Martinek and Andrews were deployed with 1st Battalion, 501st Parachute Infantry, 4th Brigade Combat Team, 25th Infantry Division. Then-Pfc. Bergdahl was, too, before he was separated from his unit in the mountains of eastern Afghanistan in June 2009, before spending five years in captivity by the Taliban.
Those who served with Bergdahl say he left his gear behind and walked away one night.
Former members of Bergdahl’s platoon spoke to The Associated Press on Tuesday about Bergdahl’s disappearance, his freedom and how he should be treated now that he’s out. The interviews were facilitated by a public relations firm, Capitol Media Partners, co-owned by Republican strategist Richard Grenell. All said Bergdahl should be investigated for desertion. Army Chief of Staff Gen. John McHugh said Tuesday that after Bergdahl has recovered, the Army will “review” the circumstances of his disappearance.
Evan Buetow, 27, who was a sergeant in the platoon, said he feels strongly that Bergdahl should face trial for desertion, but he said it is less clear that he should be blamed for the deaths of all soldiers killed during months of trying to find him.

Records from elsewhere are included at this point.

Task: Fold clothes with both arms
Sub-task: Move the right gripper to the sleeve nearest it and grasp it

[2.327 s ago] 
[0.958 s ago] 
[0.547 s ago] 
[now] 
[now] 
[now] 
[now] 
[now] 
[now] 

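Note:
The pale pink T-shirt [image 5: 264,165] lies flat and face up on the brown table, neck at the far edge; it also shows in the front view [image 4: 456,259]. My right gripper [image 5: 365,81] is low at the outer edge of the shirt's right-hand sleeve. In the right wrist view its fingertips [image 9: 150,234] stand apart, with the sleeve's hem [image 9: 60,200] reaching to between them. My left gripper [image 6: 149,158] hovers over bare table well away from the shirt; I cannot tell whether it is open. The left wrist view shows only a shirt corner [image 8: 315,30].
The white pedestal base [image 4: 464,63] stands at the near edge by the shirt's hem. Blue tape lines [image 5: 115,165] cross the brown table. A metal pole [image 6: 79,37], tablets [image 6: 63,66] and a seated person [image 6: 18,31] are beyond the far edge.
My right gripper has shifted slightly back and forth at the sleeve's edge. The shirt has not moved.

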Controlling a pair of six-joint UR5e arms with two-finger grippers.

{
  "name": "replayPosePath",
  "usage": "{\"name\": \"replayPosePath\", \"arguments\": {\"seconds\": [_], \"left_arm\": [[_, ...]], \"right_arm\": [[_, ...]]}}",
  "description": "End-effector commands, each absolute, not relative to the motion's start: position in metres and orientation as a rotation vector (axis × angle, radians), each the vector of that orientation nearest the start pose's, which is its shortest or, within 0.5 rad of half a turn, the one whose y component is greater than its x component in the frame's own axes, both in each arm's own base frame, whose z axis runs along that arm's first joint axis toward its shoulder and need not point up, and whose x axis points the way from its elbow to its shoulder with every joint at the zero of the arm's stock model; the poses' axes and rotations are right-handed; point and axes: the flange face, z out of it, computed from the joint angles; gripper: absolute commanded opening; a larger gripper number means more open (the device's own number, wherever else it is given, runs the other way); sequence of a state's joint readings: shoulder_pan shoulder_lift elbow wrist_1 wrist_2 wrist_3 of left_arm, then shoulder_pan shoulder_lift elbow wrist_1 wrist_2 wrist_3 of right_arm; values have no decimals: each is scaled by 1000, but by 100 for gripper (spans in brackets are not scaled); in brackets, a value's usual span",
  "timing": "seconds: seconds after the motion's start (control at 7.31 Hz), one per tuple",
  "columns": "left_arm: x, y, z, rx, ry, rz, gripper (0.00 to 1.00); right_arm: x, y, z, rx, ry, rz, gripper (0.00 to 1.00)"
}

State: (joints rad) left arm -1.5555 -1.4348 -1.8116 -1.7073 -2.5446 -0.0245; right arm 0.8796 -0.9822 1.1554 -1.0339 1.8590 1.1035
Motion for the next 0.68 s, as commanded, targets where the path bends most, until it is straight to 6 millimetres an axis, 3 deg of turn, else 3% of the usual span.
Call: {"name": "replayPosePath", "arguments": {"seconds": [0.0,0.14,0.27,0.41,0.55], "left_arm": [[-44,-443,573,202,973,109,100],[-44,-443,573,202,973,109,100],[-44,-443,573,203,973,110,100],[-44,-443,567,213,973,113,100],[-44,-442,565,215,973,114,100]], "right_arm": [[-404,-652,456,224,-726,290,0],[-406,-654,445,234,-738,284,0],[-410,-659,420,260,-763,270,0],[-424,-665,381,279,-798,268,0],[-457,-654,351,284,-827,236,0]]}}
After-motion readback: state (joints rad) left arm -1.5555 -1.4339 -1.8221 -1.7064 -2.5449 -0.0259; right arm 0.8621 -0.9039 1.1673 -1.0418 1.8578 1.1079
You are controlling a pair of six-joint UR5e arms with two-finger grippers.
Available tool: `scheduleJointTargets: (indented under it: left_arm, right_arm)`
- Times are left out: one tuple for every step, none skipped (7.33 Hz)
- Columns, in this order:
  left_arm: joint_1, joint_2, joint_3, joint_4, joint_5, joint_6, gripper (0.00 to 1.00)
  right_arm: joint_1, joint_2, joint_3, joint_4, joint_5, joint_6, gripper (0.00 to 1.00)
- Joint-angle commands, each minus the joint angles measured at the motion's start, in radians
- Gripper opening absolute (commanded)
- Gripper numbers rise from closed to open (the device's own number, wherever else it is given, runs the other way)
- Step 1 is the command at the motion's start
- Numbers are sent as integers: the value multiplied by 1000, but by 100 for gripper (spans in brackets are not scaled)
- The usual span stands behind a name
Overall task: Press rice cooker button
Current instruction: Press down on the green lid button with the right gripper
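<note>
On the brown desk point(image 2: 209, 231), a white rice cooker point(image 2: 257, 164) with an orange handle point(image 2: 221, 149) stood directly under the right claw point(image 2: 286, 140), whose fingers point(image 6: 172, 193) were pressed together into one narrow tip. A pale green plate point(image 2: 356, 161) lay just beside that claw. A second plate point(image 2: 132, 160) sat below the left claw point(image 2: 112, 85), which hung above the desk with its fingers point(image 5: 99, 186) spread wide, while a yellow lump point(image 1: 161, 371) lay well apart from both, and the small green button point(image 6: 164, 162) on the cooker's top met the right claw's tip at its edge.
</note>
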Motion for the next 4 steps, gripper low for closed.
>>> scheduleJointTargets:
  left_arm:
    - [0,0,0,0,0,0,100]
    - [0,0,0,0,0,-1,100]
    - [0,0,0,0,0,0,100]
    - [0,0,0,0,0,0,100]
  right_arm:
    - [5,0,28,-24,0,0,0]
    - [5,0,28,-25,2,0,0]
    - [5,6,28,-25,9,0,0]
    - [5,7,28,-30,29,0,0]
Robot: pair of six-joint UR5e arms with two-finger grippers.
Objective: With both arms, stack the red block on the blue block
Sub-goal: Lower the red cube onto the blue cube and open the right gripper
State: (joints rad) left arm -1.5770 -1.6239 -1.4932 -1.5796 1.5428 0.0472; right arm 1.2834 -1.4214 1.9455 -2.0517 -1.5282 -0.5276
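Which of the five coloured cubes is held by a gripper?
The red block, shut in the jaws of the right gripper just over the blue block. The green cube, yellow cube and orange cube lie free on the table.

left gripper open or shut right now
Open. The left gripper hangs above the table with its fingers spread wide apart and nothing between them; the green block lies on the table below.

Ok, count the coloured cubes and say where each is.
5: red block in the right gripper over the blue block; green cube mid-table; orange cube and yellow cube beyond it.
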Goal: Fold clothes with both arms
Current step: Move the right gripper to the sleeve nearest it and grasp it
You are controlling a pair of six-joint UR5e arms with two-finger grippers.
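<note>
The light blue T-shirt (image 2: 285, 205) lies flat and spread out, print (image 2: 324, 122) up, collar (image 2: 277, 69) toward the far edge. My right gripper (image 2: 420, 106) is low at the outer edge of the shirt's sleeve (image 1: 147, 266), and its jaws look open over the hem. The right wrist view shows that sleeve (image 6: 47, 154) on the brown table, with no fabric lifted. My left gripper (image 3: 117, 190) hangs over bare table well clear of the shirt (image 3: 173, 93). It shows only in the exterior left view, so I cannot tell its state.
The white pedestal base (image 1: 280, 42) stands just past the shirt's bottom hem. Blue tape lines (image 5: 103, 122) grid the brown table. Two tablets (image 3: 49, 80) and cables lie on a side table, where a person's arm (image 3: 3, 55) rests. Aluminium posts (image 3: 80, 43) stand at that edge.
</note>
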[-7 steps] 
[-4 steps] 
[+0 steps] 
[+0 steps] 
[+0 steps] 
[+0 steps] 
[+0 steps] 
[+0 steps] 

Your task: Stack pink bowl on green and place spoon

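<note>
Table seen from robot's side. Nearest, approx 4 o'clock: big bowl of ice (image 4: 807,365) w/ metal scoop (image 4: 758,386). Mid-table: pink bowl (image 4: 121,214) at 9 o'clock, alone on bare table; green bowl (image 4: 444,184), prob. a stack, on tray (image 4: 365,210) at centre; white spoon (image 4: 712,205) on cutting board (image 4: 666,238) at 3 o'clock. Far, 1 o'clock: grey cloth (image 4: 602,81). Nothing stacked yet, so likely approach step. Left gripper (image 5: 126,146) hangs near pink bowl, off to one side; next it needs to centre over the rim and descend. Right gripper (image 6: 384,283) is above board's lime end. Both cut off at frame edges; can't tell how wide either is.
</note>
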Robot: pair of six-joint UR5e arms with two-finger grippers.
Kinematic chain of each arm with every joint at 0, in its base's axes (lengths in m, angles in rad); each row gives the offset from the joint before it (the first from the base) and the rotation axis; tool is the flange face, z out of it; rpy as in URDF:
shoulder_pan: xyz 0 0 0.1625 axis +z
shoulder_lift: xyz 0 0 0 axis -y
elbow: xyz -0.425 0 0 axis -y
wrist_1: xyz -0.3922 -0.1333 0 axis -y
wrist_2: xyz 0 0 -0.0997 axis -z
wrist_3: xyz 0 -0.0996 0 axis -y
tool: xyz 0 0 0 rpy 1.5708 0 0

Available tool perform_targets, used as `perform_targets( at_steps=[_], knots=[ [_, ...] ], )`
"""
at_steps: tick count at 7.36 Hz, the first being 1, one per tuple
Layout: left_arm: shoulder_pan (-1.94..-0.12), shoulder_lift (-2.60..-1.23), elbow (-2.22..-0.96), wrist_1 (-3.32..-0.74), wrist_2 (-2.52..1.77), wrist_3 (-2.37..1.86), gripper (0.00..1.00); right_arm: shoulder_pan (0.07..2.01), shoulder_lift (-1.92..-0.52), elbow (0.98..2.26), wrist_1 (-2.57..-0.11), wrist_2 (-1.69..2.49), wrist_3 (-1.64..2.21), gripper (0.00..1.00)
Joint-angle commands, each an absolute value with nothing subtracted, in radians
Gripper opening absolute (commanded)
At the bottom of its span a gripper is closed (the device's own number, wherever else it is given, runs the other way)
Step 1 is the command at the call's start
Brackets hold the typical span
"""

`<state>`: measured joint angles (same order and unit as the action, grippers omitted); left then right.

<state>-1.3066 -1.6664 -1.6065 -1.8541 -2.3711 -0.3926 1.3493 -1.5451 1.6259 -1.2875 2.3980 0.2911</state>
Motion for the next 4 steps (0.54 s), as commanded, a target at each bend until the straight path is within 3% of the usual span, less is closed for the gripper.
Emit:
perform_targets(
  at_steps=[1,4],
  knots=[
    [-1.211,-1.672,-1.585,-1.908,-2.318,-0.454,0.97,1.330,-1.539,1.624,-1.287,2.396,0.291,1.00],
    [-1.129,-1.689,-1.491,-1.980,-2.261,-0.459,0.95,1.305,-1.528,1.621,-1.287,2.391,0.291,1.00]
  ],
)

Buetow said he knows of at least one death on an intelligence-directed infantry patrol to a village in search of Bergdahl. More broadly, the mission of his entire unit changed after Bergdahl’s disappearance because it began to incorporate efforts to pursue clues to his whereabouts.
“Those soldiers who died on those missions, they would not have been where they were ... if Bergdahl had never walked away,” he said. “At the same time I do believe it is somewhat unfair for people to say, ‘It is Bergdahl’s fault that these people are dead.’ I think that’s a little harsh.”
Ken Luccioni, Matthew Martinek’s stepfather, wants a thorough investigation of the circumstances surrounding his stepson’s death completed and to see Bergdahl held responsible. Luccioni described his stepson as a kind and helpful person who would have been the first to volunteer to search for Bergdahl.
“We can’t change history, but our biggest concern is not letting this get swept under the rug,” Luccioni said.
Luccioni also is not happy with the government’s decision to release five prisoners from Guantanamo Bay in exchange for Bergdahl’s freedom because of the many people who might have died for their capture. The men, including one who had direct ties to Osama bin Laden, have been transferred to Qatar, where they will be monitored for a year.
Martinek’s uncle, Mark Martinek Sr. of Genoa, said more than anything, he wants the truth to come out about his nephew’s death.
“I would like to think he didn’t die in vain,” Mark Martinek said. “I hate to think he died for something that wasn’t his country.”
• The Associated Press contributed to this story.